L’ambassadeur de France au Liban appelle au dialogue avec le Hezbollah
Evoquant Israël, le diplomate a argumenté que "nous avons conservé un discours, non pas hostile, mais critique face à Israël. [...] Nous sommes attachés au droit international"
Le 28 mars dernier, l’Institut des sciences politiques de l’université Saint-Joseph de Beyrouth organisait une conférence sur le thème « La politique arabe de la France ». Lors de l’évènement, Bruno Foucher, actuel ambassadeur de France au Liban, a appelé au dialogue avec l’organisation terroriste chiite libanaise du Hezbollah.
« Je ne comprends pas comment nos alliés nous demandent qu’on ne parle pas à une partie de la population libanaise, à savoir le Hezbollah. Ne pas parler à 30 % de la population libanaise, c’est se priver de la capacité de faire passer des messages », a-t-il déclaré, dans des propos rapportés par le site Internet de l’université Saint-Joseph de Beyrouth.
« Je pense que ceux qui refusent de parler avec ce parti [le Hezbollah] font fausse route, et se privent de parler avec des Libanais qui sont représentés au Parlement », a ajouté l’ambassadeur, condamnant également « l’obsession anti-iranienne de la part du président Donald Trump. Pour notre part, nous continuons de parler avec les Iraniens », a-t-il expliqué. « Pour le Quai d’Orsay, le monde arabe englobe l’Iran. »
Financé et armé par Téhéran, le Hezbollah est à la tête de trois ministères dans le nouveau gouvernement libanais. Il est considéré par Washington et Londres comme une organisation « terroriste » dans son ensemble, tandis que d’autres pays, comme l’Union européenne dont la France fait partie, considèrent uniquement sa branche armée comme terroriste, et non sa branche politique.

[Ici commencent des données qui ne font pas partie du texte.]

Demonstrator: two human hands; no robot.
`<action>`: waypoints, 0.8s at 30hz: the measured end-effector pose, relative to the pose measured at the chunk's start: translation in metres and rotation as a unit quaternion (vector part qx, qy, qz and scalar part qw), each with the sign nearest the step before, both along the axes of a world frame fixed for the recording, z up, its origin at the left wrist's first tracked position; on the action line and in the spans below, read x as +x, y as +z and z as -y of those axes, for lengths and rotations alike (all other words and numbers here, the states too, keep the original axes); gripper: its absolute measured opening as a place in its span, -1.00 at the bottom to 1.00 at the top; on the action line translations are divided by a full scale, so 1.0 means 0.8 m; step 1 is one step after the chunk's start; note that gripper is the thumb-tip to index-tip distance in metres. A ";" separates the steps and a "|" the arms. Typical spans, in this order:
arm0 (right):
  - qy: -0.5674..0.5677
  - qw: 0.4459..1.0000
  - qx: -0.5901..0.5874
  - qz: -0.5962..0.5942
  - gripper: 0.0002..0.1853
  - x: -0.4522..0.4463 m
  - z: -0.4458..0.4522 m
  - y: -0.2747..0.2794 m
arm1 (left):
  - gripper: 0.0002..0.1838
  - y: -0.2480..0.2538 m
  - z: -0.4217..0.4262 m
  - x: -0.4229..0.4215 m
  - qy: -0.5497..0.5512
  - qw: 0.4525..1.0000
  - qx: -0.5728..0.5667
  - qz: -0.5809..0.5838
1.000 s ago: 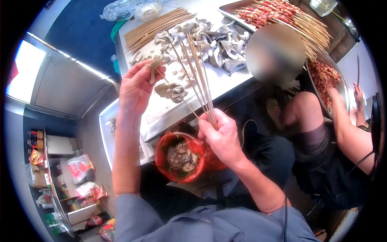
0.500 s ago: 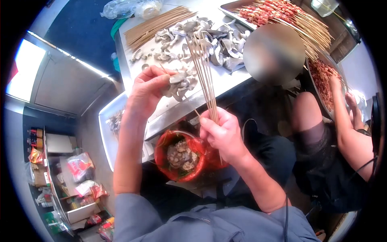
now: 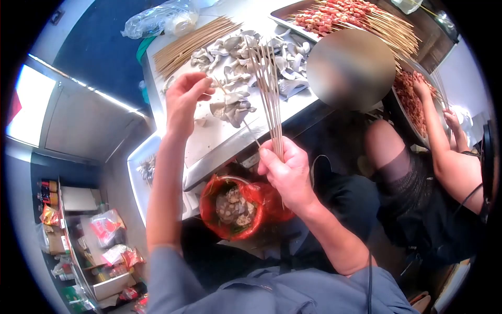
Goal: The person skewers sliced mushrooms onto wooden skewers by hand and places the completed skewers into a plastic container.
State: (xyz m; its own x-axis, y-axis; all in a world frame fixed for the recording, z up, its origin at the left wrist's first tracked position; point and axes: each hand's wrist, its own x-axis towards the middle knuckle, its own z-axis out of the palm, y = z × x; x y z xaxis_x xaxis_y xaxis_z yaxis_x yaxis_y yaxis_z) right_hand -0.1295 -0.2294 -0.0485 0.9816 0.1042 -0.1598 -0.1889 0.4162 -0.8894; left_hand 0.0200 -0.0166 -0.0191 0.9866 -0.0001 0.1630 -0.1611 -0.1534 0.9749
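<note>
My right hand (image 3: 286, 166) is closed around a bundle of bamboo skewers (image 3: 269, 97) that point up and away. One skewer leans left from this hand, with grey oyster mushroom pieces (image 3: 231, 111) threaded near its tip. My left hand (image 3: 188, 102) is just left of that tip, fingers loosely bent and a little apart, with nothing visible in them. On the white table beyond lie loose oyster mushrooms (image 3: 235, 52). A pile of bare skewers (image 3: 196, 44) is at the table's far left.
Below my hands stands a bucket lined with a red bag (image 3: 212, 220). A white tub (image 3: 137, 180) with mushroom skewers is at left. Meat skewers lie on a tray (image 3: 282, 20) at the back. At right, another person's hand (image 3: 422, 86) reaches into a meat tray (image 3: 405, 123).
My left hand has let go of the mushroom pieces and moved up and left. They now hang on the leaning skewer. My right hand keeps its grip. The view has shifted slightly.
</note>
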 end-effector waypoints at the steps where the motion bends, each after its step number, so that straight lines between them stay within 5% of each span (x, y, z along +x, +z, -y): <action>1: -0.003 1.000 -0.005 -0.005 -0.90 0.001 0.001 0.001 | -0.72 0.001 0.005 0.016 -0.001 1.000 0.000 0.001; 3: -0.010 1.000 -0.007 0.006 -0.90 0.002 0.000 -0.002 | -0.70 0.000 0.016 0.044 0.045 0.974 0.223 -0.001; 7: -0.019 1.000 0.003 0.012 -0.90 0.003 0.000 -0.003 | -0.68 -0.016 0.027 0.086 0.032 0.940 0.340 -0.020; 11: -0.019 1.000 0.000 0.005 -0.90 0.004 0.002 -0.001 | -0.76 -0.006 0.029 0.073 0.026 0.953 0.301 0.024; 17: -0.013 1.000 -0.014 0.018 -0.90 -0.001 -0.002 -0.002 | -0.79 0.003 0.014 0.017 0.028 0.997 -0.046 0.049; 24: 0.014 0.999 -0.043 0.021 -0.89 -0.006 -0.013 -0.003 | -0.83 0.001 0.000 -0.032 0.015 0.976 -0.215 0.006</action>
State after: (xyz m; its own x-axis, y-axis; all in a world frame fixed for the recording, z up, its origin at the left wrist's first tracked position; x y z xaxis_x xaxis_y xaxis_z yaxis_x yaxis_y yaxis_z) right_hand -0.1341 -0.2193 -0.0507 0.9846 0.1199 -0.1273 -0.1608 0.3337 -0.9289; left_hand -0.0056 -0.0166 -0.0180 0.9831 0.0995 0.1540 -0.1753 0.2654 0.9481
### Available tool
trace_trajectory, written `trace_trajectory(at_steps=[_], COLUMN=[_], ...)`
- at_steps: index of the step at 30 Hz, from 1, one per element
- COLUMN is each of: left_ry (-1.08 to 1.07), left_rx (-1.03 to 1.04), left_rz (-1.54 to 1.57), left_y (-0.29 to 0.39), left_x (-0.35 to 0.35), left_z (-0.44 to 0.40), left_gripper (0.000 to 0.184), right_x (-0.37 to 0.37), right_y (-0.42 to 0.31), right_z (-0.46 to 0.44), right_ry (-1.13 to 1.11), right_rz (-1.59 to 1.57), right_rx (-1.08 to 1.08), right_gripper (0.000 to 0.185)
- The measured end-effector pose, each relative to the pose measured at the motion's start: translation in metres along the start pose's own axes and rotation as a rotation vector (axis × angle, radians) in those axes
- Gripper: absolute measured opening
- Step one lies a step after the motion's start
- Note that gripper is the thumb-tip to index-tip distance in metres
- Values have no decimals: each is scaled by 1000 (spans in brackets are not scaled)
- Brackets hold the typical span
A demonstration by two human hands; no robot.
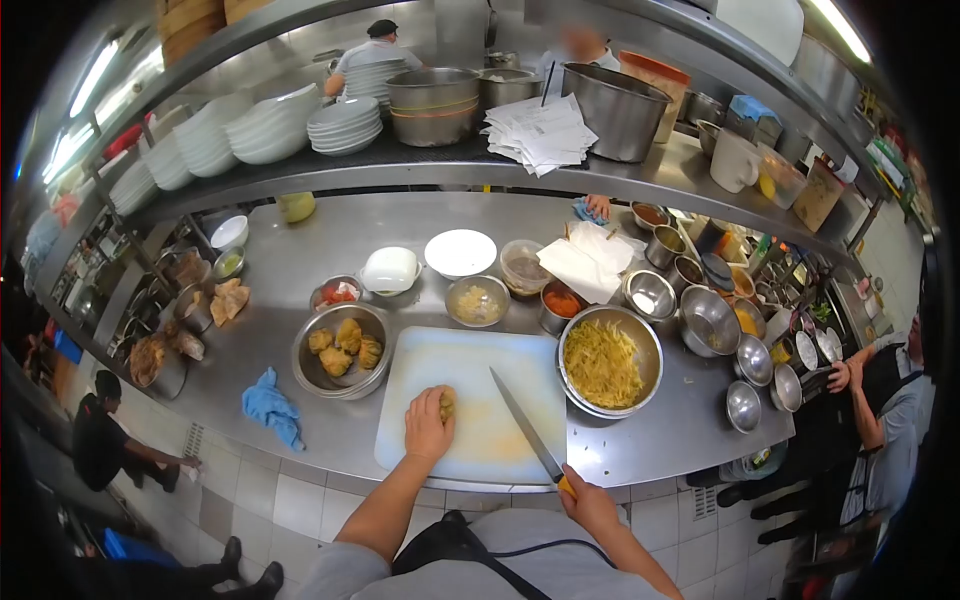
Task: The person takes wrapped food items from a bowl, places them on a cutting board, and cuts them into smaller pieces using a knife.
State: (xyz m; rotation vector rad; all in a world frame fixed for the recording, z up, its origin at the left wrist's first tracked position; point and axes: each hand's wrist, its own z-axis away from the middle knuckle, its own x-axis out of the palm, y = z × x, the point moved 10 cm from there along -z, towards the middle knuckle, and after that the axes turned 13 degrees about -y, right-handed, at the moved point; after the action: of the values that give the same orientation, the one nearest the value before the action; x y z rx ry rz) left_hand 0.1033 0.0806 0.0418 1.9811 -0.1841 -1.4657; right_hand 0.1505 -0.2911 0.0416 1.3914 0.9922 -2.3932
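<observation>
On the left part of a white cutting board (480, 385), my left hand (428, 425) is closed over a yellowish-brown piece of food (447, 404), mostly hidden by the fingers. My right hand (592, 503) grips the yellow handle of a long knife (527, 424) at the board's lower right corner. The blade points up and to the left, across the board. A metal bowl (302, 372) left of the board holds several yellow-brown lumps. To the right, another metal bowl (652, 365) is heaped with yellow shreds (602, 365).
A blue cloth (271, 408) lies left of the board. Small bowls, a white plate (460, 253) and paper sheets (587, 262) stand behind it. More metal bowls (709, 320) crowd the right. An overhead shelf (420, 172) carries dishes and pots. Other people stand around the counter.
</observation>
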Motion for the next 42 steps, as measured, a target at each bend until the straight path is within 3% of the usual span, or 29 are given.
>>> trace_trajectory(at_steps=[8, 25, 35, 42], left_ry=[17, 43, 46, 68], left_rx=[1, -15, -8, 13], left_rz=[-12, -31, -46, -39], left_y=[3, 10, 15, 16], left_x=[-2, -7, -9, -12], left_z=[2, 1, 3, 2], left_gripper=[63, 60, 62, 61], right_x=[-1, 18, 11, 17], right_y=[-2, -1, 2, 2], right_z=[1, -18, -9, -10], right_ry=[1, -313, -271, -357], right_rz=[-24, 48, 24, 47], right_rx=[-63, 56, 27, 108], right_gripper=[59, 71, 71, 68])
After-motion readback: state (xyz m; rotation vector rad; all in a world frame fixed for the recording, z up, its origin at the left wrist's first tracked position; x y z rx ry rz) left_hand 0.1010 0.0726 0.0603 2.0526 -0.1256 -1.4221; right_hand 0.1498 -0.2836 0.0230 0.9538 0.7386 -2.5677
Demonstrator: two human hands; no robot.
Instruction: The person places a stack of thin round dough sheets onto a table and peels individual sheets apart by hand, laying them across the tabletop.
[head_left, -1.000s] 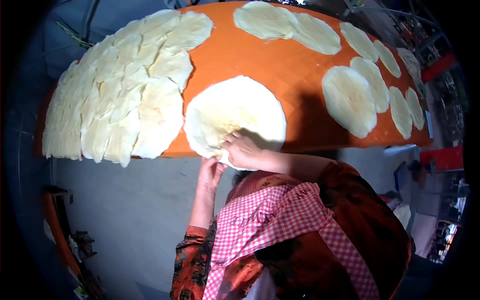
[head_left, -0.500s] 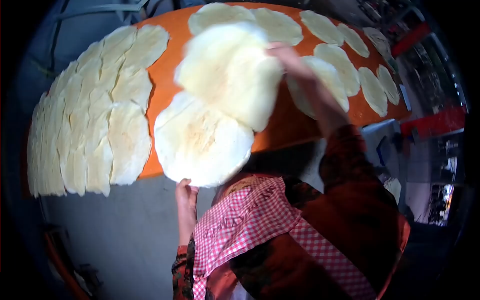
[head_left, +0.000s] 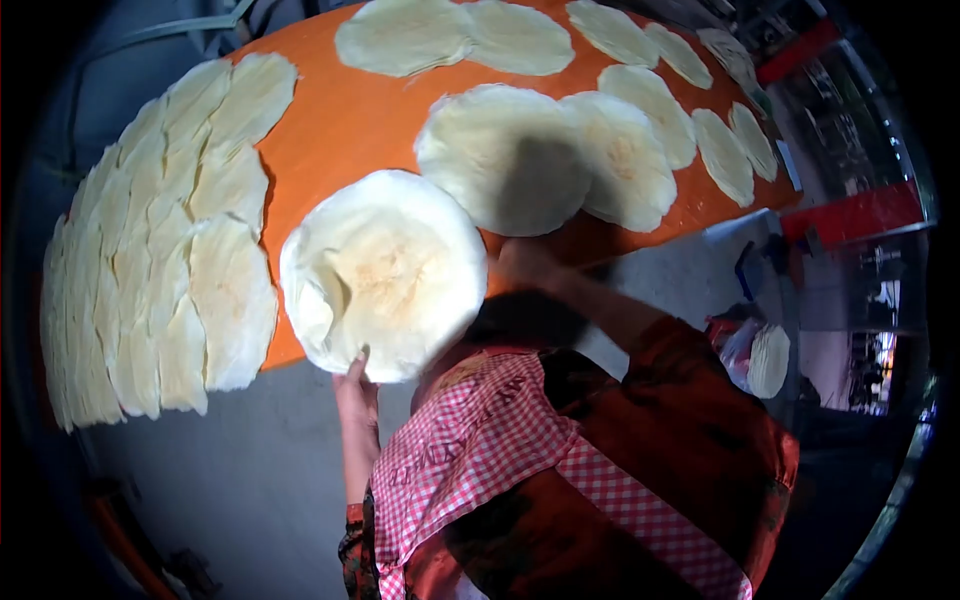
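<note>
A round, pale flatbread point(head_left: 400, 255) with browned spots in its middle lies at the near edge of the orange table, a fold raised on its left side. My left hand point(head_left: 357, 388) grips its near edge, thumb on top and fingers underneath. Close to its right edge is my right hand point(head_left: 528, 263), in shadow; its fingers are too dark to make out, and whether it touches the edge I cannot tell. Just beyond, another thin flatbread point(head_left: 480, 150) rests flat, its right side slightly overlapping a neighbouring flatbread point(head_left: 625, 155).
Overlapping rows of several flatbreads point(head_left: 150, 260) cover the left end of the orange table point(head_left: 330, 120). More flatbreads point(head_left: 405, 35) lie along the far side and right end. A pale round stack point(head_left: 769, 362) sits beyond my right arm, below a red bar point(head_left: 860, 215).
The flatbread my right hand was holding up now lies flat on the table. That hand has let go and come back toward me. My left hand still holds the near flatbread.
</note>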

Lors d’une conférence de presse en février dernier en compagnie du président irakien, Emmanuel Macron avait argumenté que « nous avons constamment distingué deux réalités du Hezbollah : d’une part, la branche militaire, que nous qualifions de terroriste, et d’autre part, le mouvement politique qui est représenté au Parlement, peut faire l’objet de contacts et avec qui nous pouvons échanger. Et nous continuerons à avoir ce distinguo, parce que c’est ce distinguo qui permet, d’une part, de lutter contre ceux qui ont une action justement militaire de type terroriste, et ce qui permet aussi de poursuivre cette politique dite de désassociation du Liban, c’est à dire d’éviter que le Liban ne soit, en quelque sorte, le théâtre importé de tous les conflits régionaux. Et donc il n’appartient pas à la France, comme à d’autres puissances extérieures, de savoir quelles forces politiques représentées au Liban seraient bonnes ou non. C’est au peuple libanais de le faire. »
La distinction entre les branches politique et armée est « artificielle, les deux étant contrôlées et soutenues par l’Iran », avait lui averti l’ambassadeur d’Israël aux Nations unies, Danny Danon. Cette distinction permet au Hezbollah « de lever des fonds sur le sol européen ».
Evoquant Israël, Bruno Foucher a, lors de la conférence, argumenté que « nous avons conservé un discours, non pas hostile, mais critique face à Israël, nous ne nous alignons pas aux positions des dirigeants israéliens de gauche ou de droite. Nous leur disons que la colonisation est illégale. Nous sommes attachés au droit international et nous refusons l’annonce faite par les Etats-Unis, stipulant que Jérusalem est la capitale d’Israël. »
Ce 8 avril, lors du déjeuner de gala annuel de l’Amicale des anciens combattants, organisé par la Société des membres de la Légion d’honneur au Liban, Bruno Foucher a rappelé que la France avait ouvert un crédit de 400 millions d’euros au profit de la sécurité au Liban, selon le journal L’Orient-Le Jour. Paris œuvre « d’arrache-pied à la concrétisation des annonces faites à Rome en mars 2018 et mène des discussions très poussées avec les responsables libanais et l’état-major de l’armée pour doter celle-ci des capacités aéronavales qui lui permettront de relever pleinement les défis sécuritaires et de se doter d’une capacité d’action de l’État en mer », a-t-il affirmé.
Il a également rappelé qu’en 2018, la France « a augmenté sa coopération de 15 % – la plus importante de tous les pays méditerranéens – avec notamment 45 millions d’euros de dons d’équipements ».
Avant d’être nommé au Liban en 2017, Bruno Foucher avait exercé les fonctions d’ambassadeur au Tchad (2006-2011) et en Iran (2011-2016). Il a également été président de l’Institut français.